■ Records from a dataset

──────────

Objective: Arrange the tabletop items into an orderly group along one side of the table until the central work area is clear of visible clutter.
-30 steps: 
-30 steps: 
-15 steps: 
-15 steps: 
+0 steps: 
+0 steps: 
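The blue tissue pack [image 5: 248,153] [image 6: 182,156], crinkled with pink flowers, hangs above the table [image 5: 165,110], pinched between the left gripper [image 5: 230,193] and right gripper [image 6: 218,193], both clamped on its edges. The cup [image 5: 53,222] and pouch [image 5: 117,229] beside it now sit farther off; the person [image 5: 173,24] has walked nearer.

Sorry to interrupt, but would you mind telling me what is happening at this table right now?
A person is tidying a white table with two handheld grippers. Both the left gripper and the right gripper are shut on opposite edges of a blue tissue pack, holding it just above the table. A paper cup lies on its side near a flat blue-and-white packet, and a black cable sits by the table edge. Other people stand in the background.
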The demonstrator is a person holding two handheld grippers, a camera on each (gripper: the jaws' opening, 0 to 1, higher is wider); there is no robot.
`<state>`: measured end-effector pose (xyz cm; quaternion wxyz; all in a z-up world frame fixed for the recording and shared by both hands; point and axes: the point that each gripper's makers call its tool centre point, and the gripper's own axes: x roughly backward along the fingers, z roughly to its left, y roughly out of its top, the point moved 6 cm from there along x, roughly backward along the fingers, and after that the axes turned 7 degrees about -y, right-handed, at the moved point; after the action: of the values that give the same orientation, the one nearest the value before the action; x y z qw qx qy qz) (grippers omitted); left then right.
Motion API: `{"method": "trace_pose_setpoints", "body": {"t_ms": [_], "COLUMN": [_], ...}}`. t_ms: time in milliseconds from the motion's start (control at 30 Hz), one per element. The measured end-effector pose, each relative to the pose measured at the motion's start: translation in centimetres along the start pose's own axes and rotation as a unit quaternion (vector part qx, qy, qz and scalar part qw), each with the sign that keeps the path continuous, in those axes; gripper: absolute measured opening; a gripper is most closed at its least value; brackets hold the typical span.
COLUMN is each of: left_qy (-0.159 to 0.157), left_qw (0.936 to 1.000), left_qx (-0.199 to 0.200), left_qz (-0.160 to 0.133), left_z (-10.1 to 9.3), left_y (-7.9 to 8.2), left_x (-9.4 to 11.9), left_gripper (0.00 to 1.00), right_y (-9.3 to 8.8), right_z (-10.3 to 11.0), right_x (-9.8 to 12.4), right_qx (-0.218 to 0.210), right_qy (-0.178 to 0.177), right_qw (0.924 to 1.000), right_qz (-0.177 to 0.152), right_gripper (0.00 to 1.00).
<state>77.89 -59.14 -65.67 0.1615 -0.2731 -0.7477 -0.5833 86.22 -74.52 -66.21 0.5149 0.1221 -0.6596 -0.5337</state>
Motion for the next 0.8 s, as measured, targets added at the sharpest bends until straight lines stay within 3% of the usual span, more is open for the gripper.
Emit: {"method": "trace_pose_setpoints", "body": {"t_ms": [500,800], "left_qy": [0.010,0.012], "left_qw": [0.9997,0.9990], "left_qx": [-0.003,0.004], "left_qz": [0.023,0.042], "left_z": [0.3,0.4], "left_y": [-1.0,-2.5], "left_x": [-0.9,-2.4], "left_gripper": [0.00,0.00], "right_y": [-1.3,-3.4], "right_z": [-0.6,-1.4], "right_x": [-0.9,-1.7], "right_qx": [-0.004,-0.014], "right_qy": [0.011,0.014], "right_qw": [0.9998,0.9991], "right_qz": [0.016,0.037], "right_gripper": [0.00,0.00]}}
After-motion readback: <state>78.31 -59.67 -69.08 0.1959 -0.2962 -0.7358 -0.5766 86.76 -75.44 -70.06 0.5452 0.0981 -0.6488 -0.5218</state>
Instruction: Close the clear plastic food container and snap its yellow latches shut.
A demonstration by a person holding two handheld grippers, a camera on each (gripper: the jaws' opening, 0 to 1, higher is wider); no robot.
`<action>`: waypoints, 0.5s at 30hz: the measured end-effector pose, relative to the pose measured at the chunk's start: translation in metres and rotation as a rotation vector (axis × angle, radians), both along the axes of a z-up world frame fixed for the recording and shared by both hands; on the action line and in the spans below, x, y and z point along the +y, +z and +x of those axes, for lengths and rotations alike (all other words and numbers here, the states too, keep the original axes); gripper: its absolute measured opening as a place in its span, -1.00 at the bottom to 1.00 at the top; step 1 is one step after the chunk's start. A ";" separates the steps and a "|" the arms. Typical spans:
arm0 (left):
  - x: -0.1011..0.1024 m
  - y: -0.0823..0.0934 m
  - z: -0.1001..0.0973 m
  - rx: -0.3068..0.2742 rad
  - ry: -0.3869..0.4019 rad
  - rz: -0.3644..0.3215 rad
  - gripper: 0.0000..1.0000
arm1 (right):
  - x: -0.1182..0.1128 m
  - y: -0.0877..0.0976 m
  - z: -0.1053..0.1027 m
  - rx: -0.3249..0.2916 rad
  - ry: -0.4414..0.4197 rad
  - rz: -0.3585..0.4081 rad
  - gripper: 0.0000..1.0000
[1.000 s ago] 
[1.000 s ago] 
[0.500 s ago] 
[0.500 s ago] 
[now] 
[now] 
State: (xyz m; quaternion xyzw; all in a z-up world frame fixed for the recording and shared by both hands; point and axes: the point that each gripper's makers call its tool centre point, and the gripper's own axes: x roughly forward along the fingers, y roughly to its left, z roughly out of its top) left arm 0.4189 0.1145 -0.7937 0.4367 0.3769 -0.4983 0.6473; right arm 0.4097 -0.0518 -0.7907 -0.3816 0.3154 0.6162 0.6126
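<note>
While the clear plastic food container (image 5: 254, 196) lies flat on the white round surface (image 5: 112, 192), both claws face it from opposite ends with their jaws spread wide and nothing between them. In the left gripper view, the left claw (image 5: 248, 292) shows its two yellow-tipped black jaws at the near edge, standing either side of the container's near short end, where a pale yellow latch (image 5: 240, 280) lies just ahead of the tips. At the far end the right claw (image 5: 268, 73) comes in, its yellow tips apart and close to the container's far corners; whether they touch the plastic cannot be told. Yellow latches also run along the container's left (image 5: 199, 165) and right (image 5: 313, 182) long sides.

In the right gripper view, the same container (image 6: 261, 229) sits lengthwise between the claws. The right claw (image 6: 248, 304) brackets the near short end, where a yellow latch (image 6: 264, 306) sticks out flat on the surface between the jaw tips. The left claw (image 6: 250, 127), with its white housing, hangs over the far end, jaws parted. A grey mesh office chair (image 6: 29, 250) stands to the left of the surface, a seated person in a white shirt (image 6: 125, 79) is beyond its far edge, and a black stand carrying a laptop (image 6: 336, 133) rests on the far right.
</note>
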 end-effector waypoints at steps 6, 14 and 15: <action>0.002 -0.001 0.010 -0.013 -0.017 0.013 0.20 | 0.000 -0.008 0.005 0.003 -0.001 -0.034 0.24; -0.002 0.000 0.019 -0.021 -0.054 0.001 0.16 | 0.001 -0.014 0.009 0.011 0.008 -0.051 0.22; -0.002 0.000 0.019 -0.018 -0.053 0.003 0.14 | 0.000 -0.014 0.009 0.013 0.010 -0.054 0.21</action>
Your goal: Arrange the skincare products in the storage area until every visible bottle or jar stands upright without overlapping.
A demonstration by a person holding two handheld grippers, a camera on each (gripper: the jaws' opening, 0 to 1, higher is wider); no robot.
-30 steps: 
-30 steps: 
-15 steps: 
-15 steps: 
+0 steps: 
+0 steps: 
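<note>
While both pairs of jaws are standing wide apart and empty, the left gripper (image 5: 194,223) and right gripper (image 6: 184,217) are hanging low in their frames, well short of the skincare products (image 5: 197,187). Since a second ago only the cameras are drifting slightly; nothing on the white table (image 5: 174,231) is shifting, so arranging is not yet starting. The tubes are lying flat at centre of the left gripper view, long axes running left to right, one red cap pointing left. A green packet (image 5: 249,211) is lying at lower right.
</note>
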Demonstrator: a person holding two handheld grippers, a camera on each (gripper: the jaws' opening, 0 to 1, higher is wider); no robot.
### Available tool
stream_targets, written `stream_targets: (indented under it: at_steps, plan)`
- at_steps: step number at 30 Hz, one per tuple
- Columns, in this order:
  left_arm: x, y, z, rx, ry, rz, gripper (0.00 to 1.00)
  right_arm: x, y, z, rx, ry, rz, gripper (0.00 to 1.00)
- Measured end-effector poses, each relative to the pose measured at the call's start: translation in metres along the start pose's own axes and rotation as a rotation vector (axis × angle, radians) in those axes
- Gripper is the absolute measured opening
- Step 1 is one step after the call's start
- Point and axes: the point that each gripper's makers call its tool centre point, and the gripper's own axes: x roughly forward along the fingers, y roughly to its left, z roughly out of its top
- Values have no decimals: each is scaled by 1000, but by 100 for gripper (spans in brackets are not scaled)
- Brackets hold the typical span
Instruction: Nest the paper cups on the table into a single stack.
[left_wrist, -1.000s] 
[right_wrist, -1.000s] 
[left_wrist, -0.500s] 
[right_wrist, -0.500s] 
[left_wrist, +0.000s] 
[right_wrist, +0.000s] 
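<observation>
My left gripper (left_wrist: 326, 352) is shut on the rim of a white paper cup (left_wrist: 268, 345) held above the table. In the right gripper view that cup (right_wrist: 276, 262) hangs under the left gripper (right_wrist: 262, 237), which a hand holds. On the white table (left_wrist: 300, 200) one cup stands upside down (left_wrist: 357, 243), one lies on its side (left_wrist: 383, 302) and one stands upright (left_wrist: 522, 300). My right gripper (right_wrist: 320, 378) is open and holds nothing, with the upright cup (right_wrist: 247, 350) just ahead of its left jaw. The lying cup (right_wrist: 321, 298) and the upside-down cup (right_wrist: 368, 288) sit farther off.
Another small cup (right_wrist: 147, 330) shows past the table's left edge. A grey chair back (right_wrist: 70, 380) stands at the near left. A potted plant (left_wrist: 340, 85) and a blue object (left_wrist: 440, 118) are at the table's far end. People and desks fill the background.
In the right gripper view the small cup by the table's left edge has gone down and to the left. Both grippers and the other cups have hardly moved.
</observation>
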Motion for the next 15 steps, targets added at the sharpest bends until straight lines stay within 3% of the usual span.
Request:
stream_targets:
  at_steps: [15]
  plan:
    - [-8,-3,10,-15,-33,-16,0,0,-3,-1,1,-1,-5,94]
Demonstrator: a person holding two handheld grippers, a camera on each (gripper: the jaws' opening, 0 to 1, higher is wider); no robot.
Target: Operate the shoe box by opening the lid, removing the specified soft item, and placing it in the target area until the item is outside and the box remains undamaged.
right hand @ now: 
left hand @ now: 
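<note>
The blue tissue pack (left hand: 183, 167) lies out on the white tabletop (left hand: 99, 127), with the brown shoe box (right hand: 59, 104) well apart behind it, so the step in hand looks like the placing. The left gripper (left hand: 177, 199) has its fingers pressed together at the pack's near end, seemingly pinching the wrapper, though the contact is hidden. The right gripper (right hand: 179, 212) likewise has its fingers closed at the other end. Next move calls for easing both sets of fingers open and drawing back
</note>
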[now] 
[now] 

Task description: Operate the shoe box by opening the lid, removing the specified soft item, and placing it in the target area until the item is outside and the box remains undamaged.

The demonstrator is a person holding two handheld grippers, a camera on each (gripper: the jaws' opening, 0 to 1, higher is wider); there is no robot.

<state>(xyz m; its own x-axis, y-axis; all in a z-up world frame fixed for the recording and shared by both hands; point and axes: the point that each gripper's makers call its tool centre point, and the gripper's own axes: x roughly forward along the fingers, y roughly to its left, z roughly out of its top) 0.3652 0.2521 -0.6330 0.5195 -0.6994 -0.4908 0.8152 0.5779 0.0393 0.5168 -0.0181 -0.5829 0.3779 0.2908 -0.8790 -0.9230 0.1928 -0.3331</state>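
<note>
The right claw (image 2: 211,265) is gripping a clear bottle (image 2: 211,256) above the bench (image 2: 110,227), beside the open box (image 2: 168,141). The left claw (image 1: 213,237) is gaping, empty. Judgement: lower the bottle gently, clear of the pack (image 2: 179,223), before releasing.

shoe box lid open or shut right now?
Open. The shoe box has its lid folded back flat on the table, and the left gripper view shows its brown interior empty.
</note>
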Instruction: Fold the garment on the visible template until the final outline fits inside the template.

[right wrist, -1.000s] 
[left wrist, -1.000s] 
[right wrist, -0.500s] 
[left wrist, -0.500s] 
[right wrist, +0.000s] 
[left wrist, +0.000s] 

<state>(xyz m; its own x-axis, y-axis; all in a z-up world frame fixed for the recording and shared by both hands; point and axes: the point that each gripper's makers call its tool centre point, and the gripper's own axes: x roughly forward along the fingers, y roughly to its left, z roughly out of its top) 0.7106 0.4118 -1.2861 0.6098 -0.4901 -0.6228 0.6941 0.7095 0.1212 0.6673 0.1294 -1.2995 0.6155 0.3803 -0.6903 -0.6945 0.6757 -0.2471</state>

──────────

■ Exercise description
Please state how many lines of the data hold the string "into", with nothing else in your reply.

■ Answer space
2